A Balancing Act with Threads

The work of the scheduler never ends

The concept of a thread has not been alien to computing for a long time. Before even the first multicore processors came into manufacture and widespread usage, threads of execution, representing a sequence of executing instructions, have been used to both isolate code at runtime and optimise use of available hardware resources.

Multithreading, a process by which a computer seemingly does many things at the same time, even with a processor which initially appears only able to perform tasks sequentially, has become a central tenet to most areas of computing. What is it which controls and manages these threads, and how do they relate to the management of power?

The thread scheduler

The thread scheduler is a component of the operating system kernel, which at its core allocates work to be done to physical hardware resources capable of performing that work. (It may be of interest to note that in Windows, this is called the "dispatcher".) Fig. 5 provides a very abstract overview of any scheduler: it maintains a work queue of tasks, assigning each to available resources according to some algorithm, and ideally maintains that each individual task will be certain to make progress.

What does it mean for all threads to make progress? A good scheduler design will ensure that a heavy workload carried out in one thread of execution will not, assuming all threads have equal priority, starve other threads from processor time. In modern PC architectures, hardware support for pre-emptive multitasking enables the kernel to pre-empt — forcibly suspend the currently executing thread — and return control to the scheduler, which then decides the next thread or threads to resume.

In essence, a scheduling algorithm balances one or more of the following requirements in deciding the optimal allocation of resources:

Priority and affinity: higher priority threads have more time to do work, and affinitised threads are gated to run on a subset of processor (cores).
Latency or Quality of Service requirements: a media playback thread may be lightweight but have tighter requirements on how long it can take to respond to ensure smooth playback.
Historical execution metrics: depending on previous measured executions of a given thread, such as time to finish or the core on which it was run, a scheduler may attempt to delay pre-emption to allow work to complete, or reassign a thread to the same core to make use of relevant data still present in the core's cache.
User-visible operations: allowing greater priority for work which is visible to users, such as the UI of an application, in which slowness would impact experience.

But what about power?

Of course, this article is interested in what the scheduler can do to realise power savings in a system. We have already examined the interfaces available to the system in the first article, and the components present in the OS to use them. Then, there is a fifth requirement a modern scheduler takes into account:

CPU power usage: threads should be executed in a way which balances energy usage and performance.

How is this achieved? Recall, from the previous article the responsibilities of the power manager component. It keeps track of various characteristics of each logical core in the system, including but not limited to the current power state and clock frequency, maintains a table describing all supported states, their power draw, and the latencies associated with a transition to or from them.

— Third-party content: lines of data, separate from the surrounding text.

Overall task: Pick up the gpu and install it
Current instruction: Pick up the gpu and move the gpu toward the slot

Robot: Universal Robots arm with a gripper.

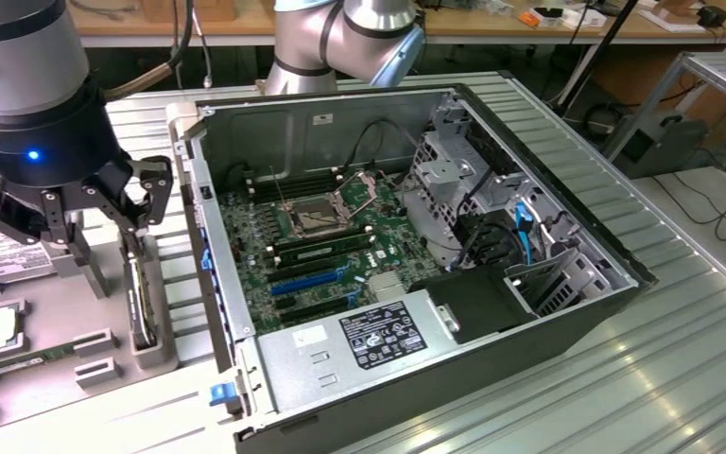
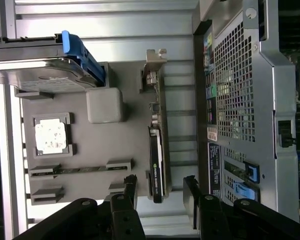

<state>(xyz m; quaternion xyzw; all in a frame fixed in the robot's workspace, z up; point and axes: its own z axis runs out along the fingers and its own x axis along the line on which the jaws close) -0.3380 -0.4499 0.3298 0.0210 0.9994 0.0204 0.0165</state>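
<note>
You are holding the gripper (image 2: 160,185) wide open above the gpu (image 2: 156,155), standing edgewise in the tray (image 2: 90,150) on the exterior view's left.

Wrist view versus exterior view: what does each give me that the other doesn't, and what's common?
Wrist view: the gpu's top edge along its full length, lined up between the open gripper's fingers, and the case's perforated back panel. Exterior view: the open case's inside, with the motherboard and its blue slots. Both: the gpu standing on edge in the gray tray, the gripper over it, and the hard drive nearby.
</note>
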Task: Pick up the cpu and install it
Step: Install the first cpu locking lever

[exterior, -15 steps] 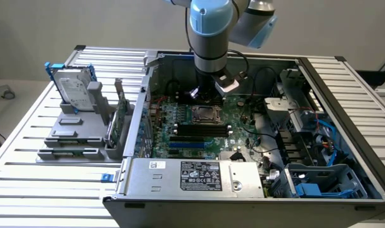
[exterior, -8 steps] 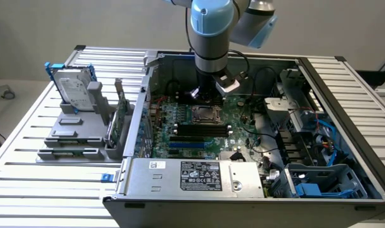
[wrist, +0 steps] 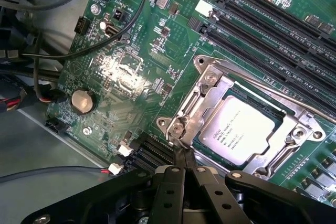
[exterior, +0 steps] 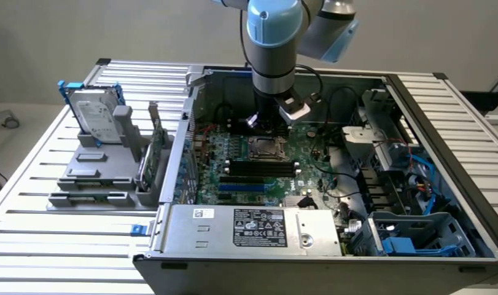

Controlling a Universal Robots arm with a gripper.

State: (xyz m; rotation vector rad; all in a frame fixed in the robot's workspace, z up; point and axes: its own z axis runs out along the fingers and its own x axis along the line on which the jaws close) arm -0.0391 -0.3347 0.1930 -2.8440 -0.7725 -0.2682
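Hovering over motherboard [wrist: 131, 77] inside open computer case [exterior: 445, 110], my jaws [wrist: 185, 170] closed, holding nothing. Cpu [wrist: 242, 130] sits in socket frame [wrist: 207, 95], near memory slots [wrist: 273, 30]. Judgement: keep tips square above socket corner, avoid scraping chip top or nearby cables [wrist: 58, 55].
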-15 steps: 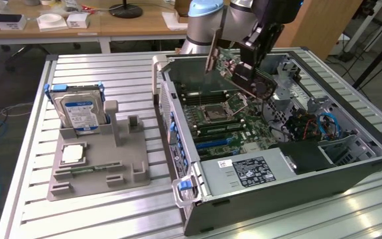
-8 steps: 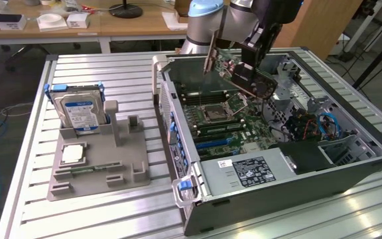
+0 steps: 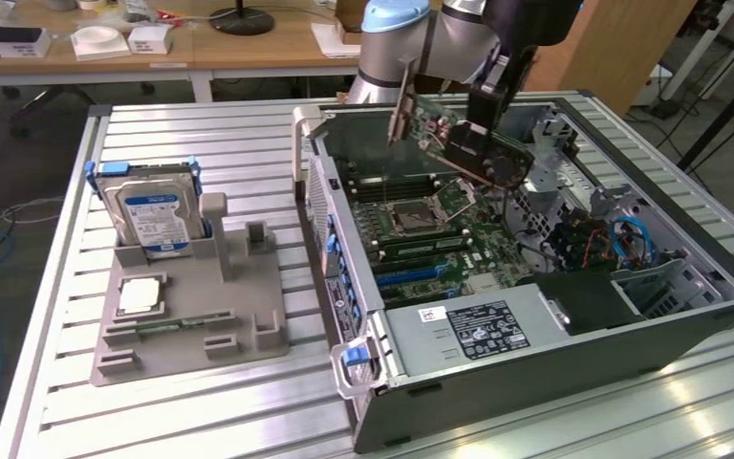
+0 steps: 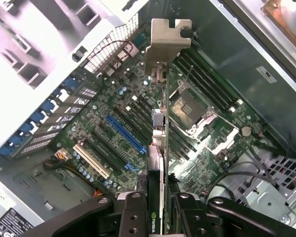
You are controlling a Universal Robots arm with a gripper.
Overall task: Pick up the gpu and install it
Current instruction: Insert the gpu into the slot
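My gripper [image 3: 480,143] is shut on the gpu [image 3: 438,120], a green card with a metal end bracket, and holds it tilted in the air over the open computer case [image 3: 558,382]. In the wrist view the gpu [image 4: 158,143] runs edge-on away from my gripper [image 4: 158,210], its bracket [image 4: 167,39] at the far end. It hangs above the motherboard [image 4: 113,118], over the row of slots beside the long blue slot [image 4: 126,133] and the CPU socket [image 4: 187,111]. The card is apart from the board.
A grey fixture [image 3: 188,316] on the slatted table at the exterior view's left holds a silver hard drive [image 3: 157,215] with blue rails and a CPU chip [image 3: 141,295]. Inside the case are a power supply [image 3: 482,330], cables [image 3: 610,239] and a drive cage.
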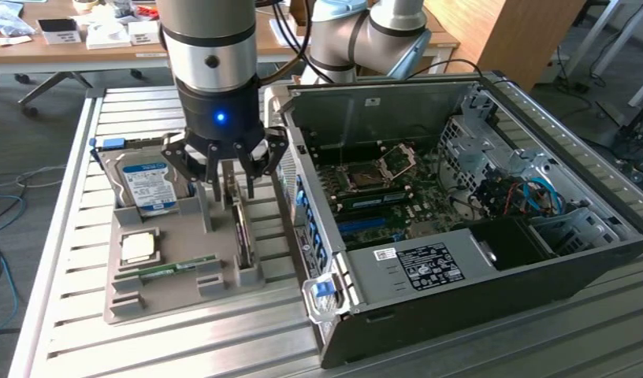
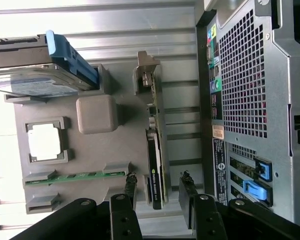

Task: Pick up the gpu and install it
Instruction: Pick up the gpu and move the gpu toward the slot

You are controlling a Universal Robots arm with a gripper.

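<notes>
Grey plastic parts tray [image 1: 174,299] sits on a slatted aluminium table [image 1: 195,346], just beside the open PC case [image 1: 427,323], which is at the ext. view's right. The gpu [image 1: 240,232] stands on its long edge in a slot of the tray, on the side nearest the case. It has a dark face w/ a green board edge and a silver end bracket [image 2: 146,75] at one end.

The gripper [image 1: 229,183] hangs from the arm [image 1: 211,55] directly over the gpu, jaws spread wide and holding nothing. In the wrist view its two black fingers [image 2: 130,189] straddle the card's end opposite the bracket, one each side. A gap shows btwn each finger and the card, so no contact. A blue light [image 1: 218,118] glows on the wrist housing.

Other tray items:
- HDD [image 1: 148,185] w/ blue-white label, upright in its holder, to the ext. view's left of the gripper.
- Square CPU [image 1: 139,248], flat in a frame.
- Narrow green RAM stick [image 1: 174,269], lying in its slot near the CPU.

Inside the case are the motherboard [image 1: 406,206] w/ a bare CPU socket [image 1: 390,161], and a PSU [image 1: 421,264] w/ a black label. The gpu is not yet lifted and not in the case.
</notes>
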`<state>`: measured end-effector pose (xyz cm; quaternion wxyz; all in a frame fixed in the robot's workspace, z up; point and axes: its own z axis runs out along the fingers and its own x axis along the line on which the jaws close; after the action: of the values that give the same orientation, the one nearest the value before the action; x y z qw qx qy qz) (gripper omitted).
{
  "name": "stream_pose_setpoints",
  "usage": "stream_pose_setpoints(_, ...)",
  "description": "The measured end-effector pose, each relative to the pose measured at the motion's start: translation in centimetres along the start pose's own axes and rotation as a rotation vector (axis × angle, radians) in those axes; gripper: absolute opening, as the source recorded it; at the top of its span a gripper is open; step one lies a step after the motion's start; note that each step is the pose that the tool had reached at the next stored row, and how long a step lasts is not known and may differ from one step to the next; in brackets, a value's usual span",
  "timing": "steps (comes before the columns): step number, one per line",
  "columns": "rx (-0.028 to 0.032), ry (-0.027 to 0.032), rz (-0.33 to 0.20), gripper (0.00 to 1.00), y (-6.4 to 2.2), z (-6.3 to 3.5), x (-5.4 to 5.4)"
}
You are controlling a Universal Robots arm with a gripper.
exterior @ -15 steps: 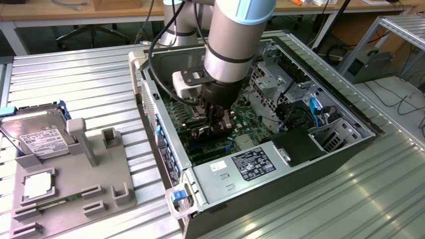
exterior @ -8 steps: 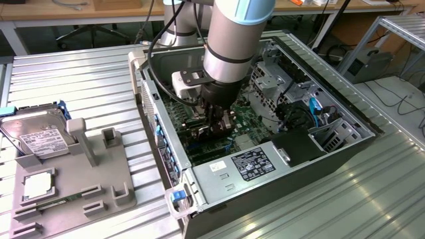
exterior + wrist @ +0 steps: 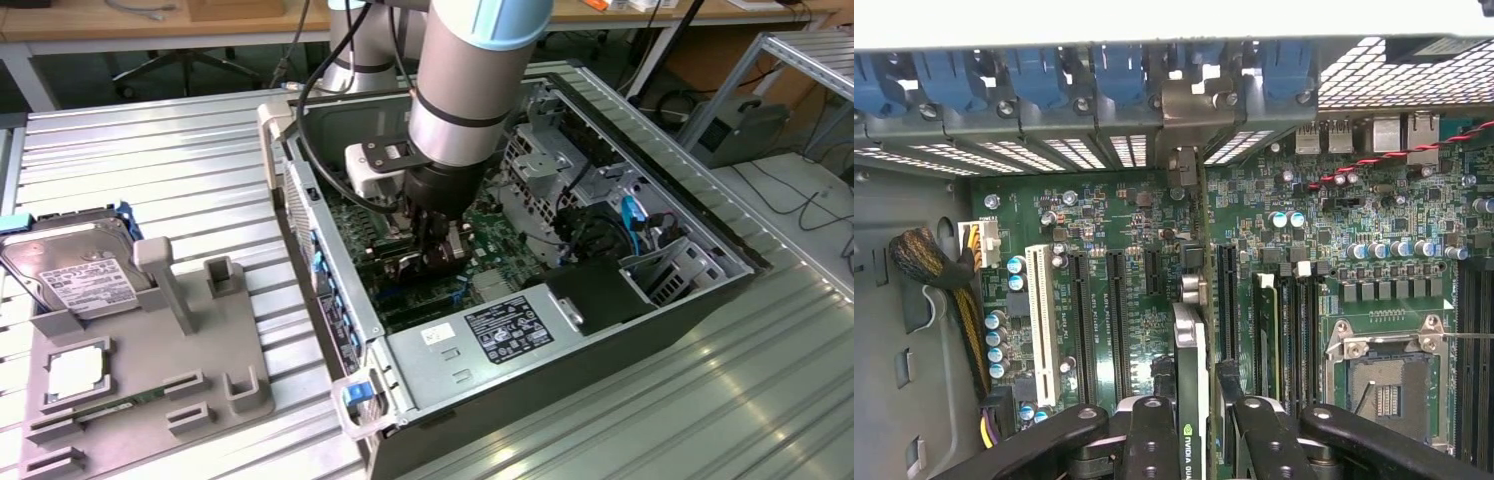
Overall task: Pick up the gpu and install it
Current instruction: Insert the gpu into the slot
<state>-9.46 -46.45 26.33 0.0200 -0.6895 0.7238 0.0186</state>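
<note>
Gpu [image 3: 1189, 375], thin dark card, edge-on above motherboard, seemingly near slot

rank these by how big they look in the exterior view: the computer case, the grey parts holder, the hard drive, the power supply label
1. computer case: by far the largest.
2. grey parts holder: clearly smaller than the case.
3. hard drive, standing in the holder.
4. power supply label: looks slightly smaller than the drive; close, so this pair is unsure.

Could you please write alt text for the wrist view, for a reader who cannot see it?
The gripper holds the gpu edge-on over the green motherboard inside an open computer case, its bracket end near the rear slot covers. An empty processor socket sits beside the memory slots.
</note>
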Motion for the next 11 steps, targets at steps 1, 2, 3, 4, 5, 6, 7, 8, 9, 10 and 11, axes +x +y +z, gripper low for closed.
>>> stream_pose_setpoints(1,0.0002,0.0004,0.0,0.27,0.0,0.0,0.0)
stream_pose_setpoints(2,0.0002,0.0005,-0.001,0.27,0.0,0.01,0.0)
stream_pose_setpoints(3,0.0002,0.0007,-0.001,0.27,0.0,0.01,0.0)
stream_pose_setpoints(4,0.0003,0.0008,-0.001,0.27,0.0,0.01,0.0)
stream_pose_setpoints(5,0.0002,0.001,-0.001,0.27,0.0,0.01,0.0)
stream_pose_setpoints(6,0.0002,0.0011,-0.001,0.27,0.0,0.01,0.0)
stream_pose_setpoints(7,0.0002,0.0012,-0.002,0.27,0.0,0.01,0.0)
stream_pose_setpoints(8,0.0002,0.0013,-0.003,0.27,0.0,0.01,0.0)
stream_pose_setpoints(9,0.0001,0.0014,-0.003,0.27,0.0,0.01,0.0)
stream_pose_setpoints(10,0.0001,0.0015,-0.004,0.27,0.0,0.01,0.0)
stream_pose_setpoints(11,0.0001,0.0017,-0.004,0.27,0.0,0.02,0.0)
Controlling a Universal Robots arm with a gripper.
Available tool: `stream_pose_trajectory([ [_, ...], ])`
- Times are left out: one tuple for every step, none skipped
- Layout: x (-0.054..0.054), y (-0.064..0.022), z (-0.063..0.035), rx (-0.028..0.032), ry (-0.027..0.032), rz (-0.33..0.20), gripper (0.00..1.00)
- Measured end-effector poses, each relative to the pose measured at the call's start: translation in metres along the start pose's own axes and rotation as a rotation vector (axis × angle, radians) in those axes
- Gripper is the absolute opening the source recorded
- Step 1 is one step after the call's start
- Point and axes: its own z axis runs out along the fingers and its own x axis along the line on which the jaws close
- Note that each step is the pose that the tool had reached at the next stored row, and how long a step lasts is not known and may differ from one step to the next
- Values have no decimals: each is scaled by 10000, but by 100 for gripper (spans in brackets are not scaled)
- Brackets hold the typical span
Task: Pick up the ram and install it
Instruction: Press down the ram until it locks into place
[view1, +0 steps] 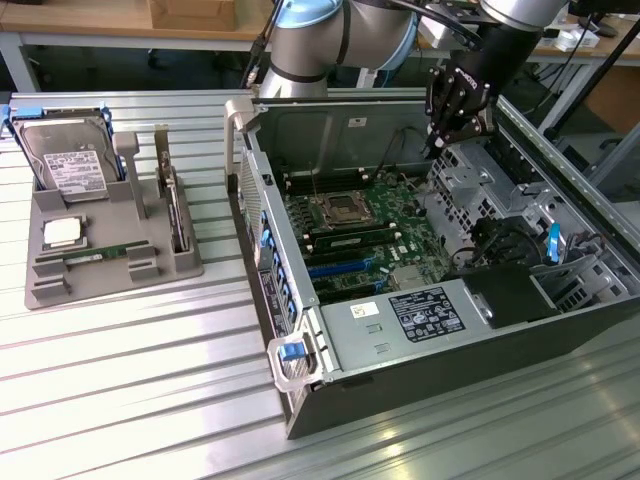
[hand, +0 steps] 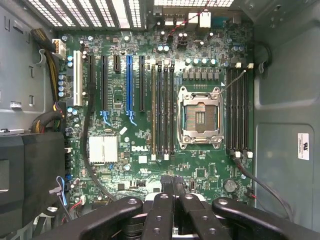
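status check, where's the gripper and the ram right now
Gripper shut, empty, hovering over the open computer case. Ram lying in the grey tray, untouched. Nothing on it.

We observed an open computer case (view1: 470, 350) lying on a ribbed metal table (view1: 120, 400), its green motherboard (hand: 150, 125) exposed with an empty CPU socket (hand: 200, 117). At the exterior view's left, a grey holder tray (view1: 100, 270) carried a hard drive (view1: 75, 165) and a square silver CPU chip (view1: 62, 232).
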Motion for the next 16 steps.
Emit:
stream_pose_trajectory([
  [0, 0, 0, 0, 0, 0, 10],
  [0, 0, 0, 0, 0, 0, 10],
  [0, 0, 0, 0, 0, 0, 10],
  [0, 0, 0, 0, 0, 0, 10],
  [-1, 0, 0, 0, 2, 0, 10],
  [-1, -1, 3, 0, 3, -1, 10],
  [1, 4, 38, 0, 6, 1, 10],
  [3, 9, 75, 0, 5, 0, 10],
  [7, 20, 134, 0, 5, 0, 10],
  [10, 36, 176, 0, 6, 0, 10],
  [16, 72, 228, 0, 6, 0, 10],
  [19, 93, 266, 0, 6, 1, 10],
  [20, 99, 301, 0, 5, 0, 10],
  [22, 97, 341, 0, 5, -1, 10],
  [24, 95, 386, 0, 5, 0, 10],
  [25, 92, 422, 0, 6, 0, 10],
])
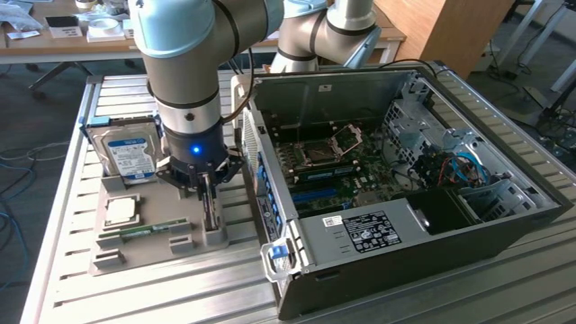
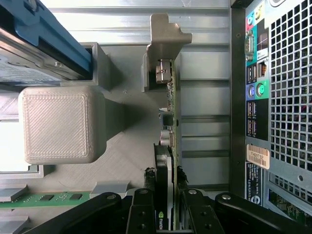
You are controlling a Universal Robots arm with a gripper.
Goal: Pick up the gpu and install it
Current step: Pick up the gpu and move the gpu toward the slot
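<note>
Clamping gpu (image 2: pixel 165 168) between part-closed jaws

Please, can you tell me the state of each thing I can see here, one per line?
gpu: standing on edge in the holder, not yet lifted.
pincer: shut on the gpu.
hard drive: upright in its holder slot.
CPU: lying flat on the holder.
RAM: lying in its holder slot.
case: on its side, panel off, open.

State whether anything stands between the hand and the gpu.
Nothing visible does. The hand is already closed around the gpu, which stands on edge in the grey holder beside the open computer case.
</note>
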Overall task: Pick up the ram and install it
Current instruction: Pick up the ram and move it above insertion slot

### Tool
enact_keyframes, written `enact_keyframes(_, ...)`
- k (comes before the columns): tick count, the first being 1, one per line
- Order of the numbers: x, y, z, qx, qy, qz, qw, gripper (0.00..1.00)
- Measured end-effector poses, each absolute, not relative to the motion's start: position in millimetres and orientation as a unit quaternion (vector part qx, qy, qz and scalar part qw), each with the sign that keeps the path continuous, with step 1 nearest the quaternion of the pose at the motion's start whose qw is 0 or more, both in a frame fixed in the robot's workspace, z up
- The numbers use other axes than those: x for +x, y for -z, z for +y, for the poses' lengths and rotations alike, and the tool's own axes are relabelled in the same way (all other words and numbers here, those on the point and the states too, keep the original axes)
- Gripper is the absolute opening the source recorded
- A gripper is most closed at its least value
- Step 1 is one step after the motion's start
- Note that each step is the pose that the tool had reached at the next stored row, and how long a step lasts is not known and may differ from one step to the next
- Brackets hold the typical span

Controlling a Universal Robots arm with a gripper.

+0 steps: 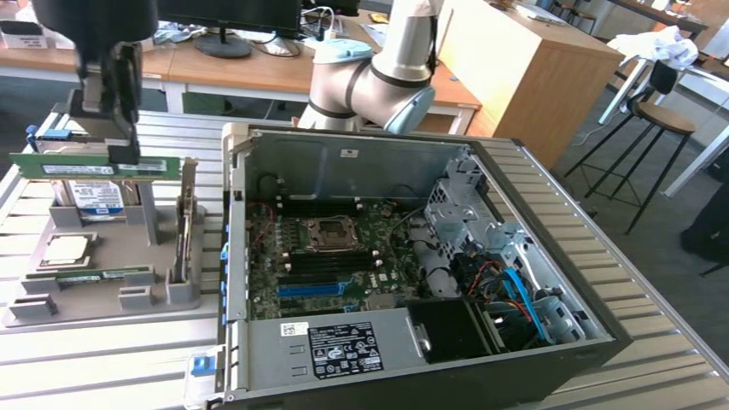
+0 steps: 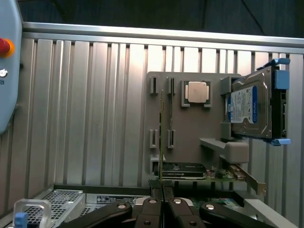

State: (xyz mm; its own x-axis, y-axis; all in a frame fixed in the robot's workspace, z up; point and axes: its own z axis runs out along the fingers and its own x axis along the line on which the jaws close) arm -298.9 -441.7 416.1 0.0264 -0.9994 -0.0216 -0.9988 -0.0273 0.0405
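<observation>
**Caller:** Your gripper [image 1: 118,152] is clamped almost fully shut on the ram [image 1: 68,165]. The jaws pinch its two flat faces partway along its length. That suits a board this thin, and it explains why the stick hangs level instead of drooping at one end.

**Spotter:** In the wrist view it runs straight out from between your fingertips, edge-on, as a thin line. The grip is on its upper long edge, so the lower edge is free. I'd judge that's so it can go down into a slot.

**Caller:** Directly under the hand sits the grey tray [image 2: 190,126]. The ram looks clear of it, not touching. The small bracket pairs right below the stick hold nothing.

**Spotter:** Everything else on that tray sits in its own cradle, so nothing slides. The hard drive [image 2: 249,107] stands on edge just past the ram. The processor [image 2: 197,91] lies flat beside those brackets. The second stick [image 1: 91,275] lies low, well below your fingers. An expansion card [image 1: 183,231] stands upright at the tray's edge nearest the case.

**Caller:** That open computer case [image 1: 479,147] lies on its side, well apart from the hand, with the motherboard [image 1: 330,256] facing up. Access from above looks to be the reason. I can't make out the memory slots clearly.
</observation>
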Motion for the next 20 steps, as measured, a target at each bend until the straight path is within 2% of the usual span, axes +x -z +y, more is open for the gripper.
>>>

Most importantly, in the context of threading, the power manager communicates with the thread scheduler to both provide the algorithm with profile data that factors into the scheduling decision, and receives information on load and activity which hints the most appropriate subsequent power state to place cores in when the power manager next makes a decision.

Interactions between the scheduler and power manager — Fig. 6: The interactions between the thread scheduler and power manager

Introduced here then, is the concept of a power manager quantum, a period of time where it is known the manager will not make any changes to the performance state of processor cores. In one quantum, the thread scheduler will make a decision, and allocate cores appropriately to threads.

In the actual process itself, the scheduler has many heuristics with which it can make its call. Foremost, given data on transition costs, it will attempt to avoid unnecessarily scheduling threads to cores which have a high cost to begin execution. This means that if a core is in a deep idle state, where it may have its cache flushed and/or clock highly gated, a thread due for resumption will first be queued to run on more active cores.

The scheduler may further decide to pre-empt a lower priority thread, if the heuristic concludes that leaving the core sleeping is worthwhile. And indeed, a naive algorithm which attempts to maximise usage of all cores for performance instead of efficiency, may incur an even greater overhead of awakening a deeply sleeping core; potentially worsening latencies, something which — if such a thread were a critical audio thread with tight deadlines — would be completely unacceptable.

Before coalescing of tasks — Fig. 7: An example of before and after timer coalescing (3)

After coalescing of tasks — Fig. 7: An example of before and after timer coalescing (3)

Evidently, such an example demonstrates that performance and power efficiency need not be mutually exclusive. A third major optimisation is given the name Timer Coalescing, and is implemented on more recent OS versions across many different vendors. Once again, bearing in mind the costs associated with changing states in a processor, a scheduler may attempt to group together, or in other words, coalesce threads which it knows will need to start running at around the same time. This way, frequent movement between performance and idle states which would otherwise have been caused by various incoming threads being serviced immediately, as opposed to in batches, is reduced or eliminated entirely.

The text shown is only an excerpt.